El Evangelio de este segundo domingo del tiempo ordinario nos habla de la vocación de los primeros discípulos.

Juan y Andrés eran discípulos del Bautista. El precursor del Señor al ver a Jesús que pasaba, dijo: He aquí el Cordero de Dios. Los dos discípulos de Juan Bautista siguieron a Jesús. Cuando el Señor vio que le seguían, les preguntó: ¿Qué buscáis? Maestro, ¿dónde vives? Venid y veréis. Fueron con el y vieron dónde vivía, eran las cuatro de la tarde. El diálogo con Cristo transformó las vidas de Juan y Andrés. Las horas que pasaron con Jesús, producen frutos de apostolado. Andrés, sin poder ocultar su alegría, comunica a su hermano Simón Pedro la noticia de haber encontrado al Mesías. Como en esta ocasión, también ahora es urgente que los cristianos intentemos, con el máximo interés, que otros conozcan a Cristo. Para ello hemos de tener un conocimiento y un amor profundo a su divina Persona.

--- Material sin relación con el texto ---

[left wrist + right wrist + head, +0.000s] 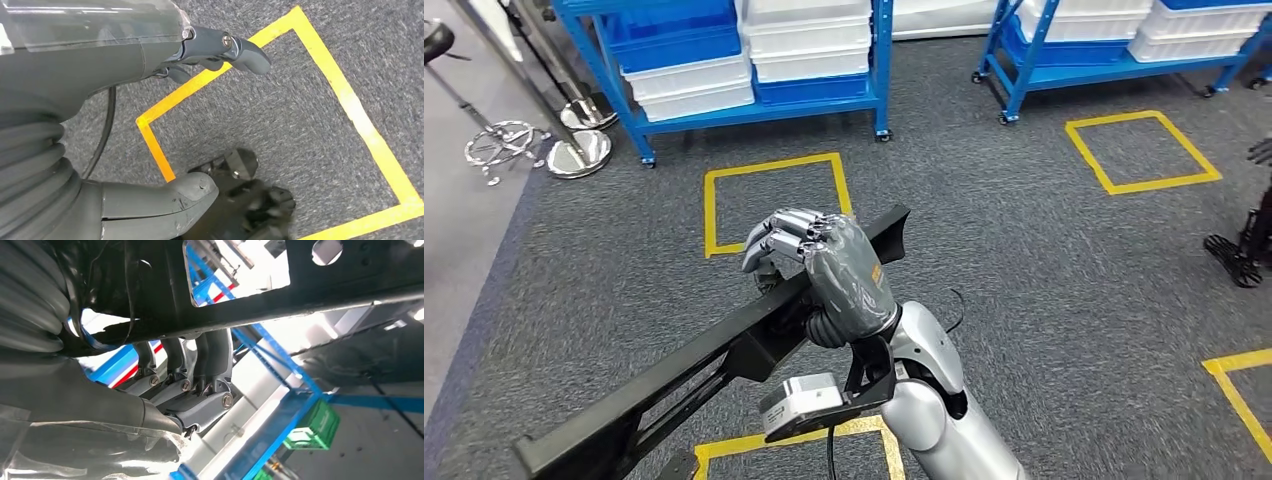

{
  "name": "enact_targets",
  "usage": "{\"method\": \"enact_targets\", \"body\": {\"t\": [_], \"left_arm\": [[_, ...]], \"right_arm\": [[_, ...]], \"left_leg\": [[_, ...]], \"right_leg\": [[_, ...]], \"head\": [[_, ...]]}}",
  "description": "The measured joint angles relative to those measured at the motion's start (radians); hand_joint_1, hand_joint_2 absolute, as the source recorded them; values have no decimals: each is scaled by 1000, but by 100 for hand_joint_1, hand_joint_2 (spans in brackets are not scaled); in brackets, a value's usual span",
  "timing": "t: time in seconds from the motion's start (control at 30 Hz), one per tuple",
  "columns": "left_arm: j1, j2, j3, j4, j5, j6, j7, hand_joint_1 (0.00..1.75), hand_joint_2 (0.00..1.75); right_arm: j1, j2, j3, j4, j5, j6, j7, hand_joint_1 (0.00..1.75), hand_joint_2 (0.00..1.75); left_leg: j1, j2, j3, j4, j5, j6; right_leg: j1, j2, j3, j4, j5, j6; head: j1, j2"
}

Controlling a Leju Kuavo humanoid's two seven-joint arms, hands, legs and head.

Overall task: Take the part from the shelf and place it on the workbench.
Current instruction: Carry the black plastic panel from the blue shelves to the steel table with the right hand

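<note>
My right robot hand grips the long black part mid-frame; it runs from 7 to 1 o'clock over grey carpet. Left robot hand hangs, fingers loosely apart, holding nothing.

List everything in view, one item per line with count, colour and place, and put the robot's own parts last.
part: one, black, long metal frame held above the floor, running from lower left to centre.
shelves: two, blue, at the far edge of the carpet.
bins: several, white and blue, stacked on the shelves.
crate: one, green, seen in the right wrist view near a blue shelf.
floor squares: at least four, yellow tape, on the grey carpet.
stand bases: two, chrome, far left by the shelf.
right hand: one, grey, fingers wrapped over the part.
left hand: one, grey, hanging above a yellow square, holding nothing.
</note>
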Motion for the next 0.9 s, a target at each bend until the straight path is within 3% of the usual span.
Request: {"method": "enact_targets", "body": {"t": [0.03,0.07,0.13,0.17,0.23,0.27,0.33,0.4,0.47,0.53,0.57,0.6,0.67,0.73,0.83,0.9], "left_arm": [[2,0,0,0,0,1,0,0,175],[2,1,0,0,0,3,0,0,175],[3,1,-2,0,-1,6,1,0,175],[2,2,-3,0,-4,7,2,0,175],[4,5,-6,0,-12,8,6,0,175],[5,6,-9,0,-17,8,8,0,175],[6,9,-19,-1,-28,9,12,0,175],[5,10,-30,-1,-39,11,16,0,175],[6,11,-40,-2,-48,12,20,0,175],[7,12,-48,-2,-56,13,24,0,175],[7,12,-52,-2,-59,13,26,0,175],[6,12,-57,-2,-61,13,27,0,175],[3,12,-66,-2,-63,13,28,0,175],[-1,13,-71,-2,-66,13,28,0,175],[-8,11,-80,-2,-71,12,31,0,175],[-13,9,-91,-2,-73,11,37,0,175]], "right_arm": [[1,0,0,0,0,0,0,175,175],[2,0,0,0,-1,0,0,175,175],[3,0,0,0,-3,-2,-1,175,175],[3,0,-1,0,-4,-3,-2,175,175],[4,0,-2,0,-7,-7,-4,175,175],[5,0,-4,0,-8,-10,-6,175,175],[11,0,-10,-6,-7,-16,-6,175,175],[17,-2,-19,-19,-3,-24,-4,175,175],[22,-3,-28,-31,4,-31,2,175,175],[32,-7,-36,-39,9,-35,6,175,175],[38,-9,-41,-44,10,-36,7,175,175],[42,-12,-45,-49,10,-37,7,175,175],[44,-14,-50,-62,10,-38,7,175,175],[46,-16,-53,-72,14,-39,8,175,175],[51,-19,-62,-90,28,-45,13,175,175],[55,-21,-69,-110,43,-46,19,175,175]], "left_leg": [[0,-3,-17,34,-4,1],[0,-5,-17,30,12,3],[-1,-24,31,-82,85,14],[0,-51,61,-148,114,22],[-1,-94,97,-228,138,34],[-2,-101,100,-237,136,37],[-2,-77,107,-253,143,42],[4,-50,118,-276,155,49],[4,-22,123,-285,159,55],[3,8,121,-283,156,55],[3,22,121,-281,154,54],[3,35,121,-278,152,53],[2,57,122,-270,143,45],[-3,72,123,-260,134,33],[-5,91,125,-257,125,20],[-1,67,114,-224,95,12]], "right_leg": [[1,11,0,1,0,0],[2,23,0,2,0,0],[3,46,2,3,0,0],[4,57,2,4,1,2],[-1,78,-4,3,6,10],[-4,89,-9,2,10,17],[-6,103,-13,-3,16,31],[-1,65,-30,32,-10,41],[2,8,-83,141,-73,47],[-2,-11,-134,247,-112,52],[-4,-15,-137,254,-106,53],[-6,-19,-117,221,-82,54],[-4,-48,-39,88,-26,50],[1,-70,8,2,-4,40],[2,-51,10,-9,-4,25],[-3,-34,9,-12,0,16]], "head": [[0,0],[0,0],[0,0],[0,0],[0,0],[0,0],[0,0],[1,0],[2,0],[2,0],[2,0],[2,0],[2,0],[2,0],[1,0],[1,0]]}}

Con la ayuda de la gracia todo el que se precie de cristiano ha de buscar a Jesucristo. La fe cristiana no se reduce a un conocimiento intelectual de Jesucristo. Se trata de vivir con el Señor. A esa vivencia se llega por las buenas obras, por la contemplación de la vida de Cristo, por el querer gustar la dulzura de Dios, por la asiduidad en la oración. A todos nos gustaría contemplar como era la mirada de Jesús, aparece como imperiosa y entrañable. Con su mirada invitará a dejarlo todo y a seguirle, como el caso de Mateo; o se llenará de amor, como en el encuentro con el joven rico; o de ira y de tristeza, viendo la incredulidad de los fariseos; de compasión, ante el hijo de la viuda de Naín; sabrá remover el corazón de Zaqueo, produciendo su conversión; se enternecerá ante la fe y la grandeza de ánimo de la pobre viuda que dio como limosna todo lo que poseía. Su mirada penetrante ponía al descubierto al alma frente a Dios, y suscitaba al mismo tiempo el examen y la contrición. Así miró Jesús a la mujer adúltera, y así miró a Pedro que, después de su triple negación, lloró amargamente.

Que el Señor nos mire a todos –como al joven del Evangelio– con mucho amor.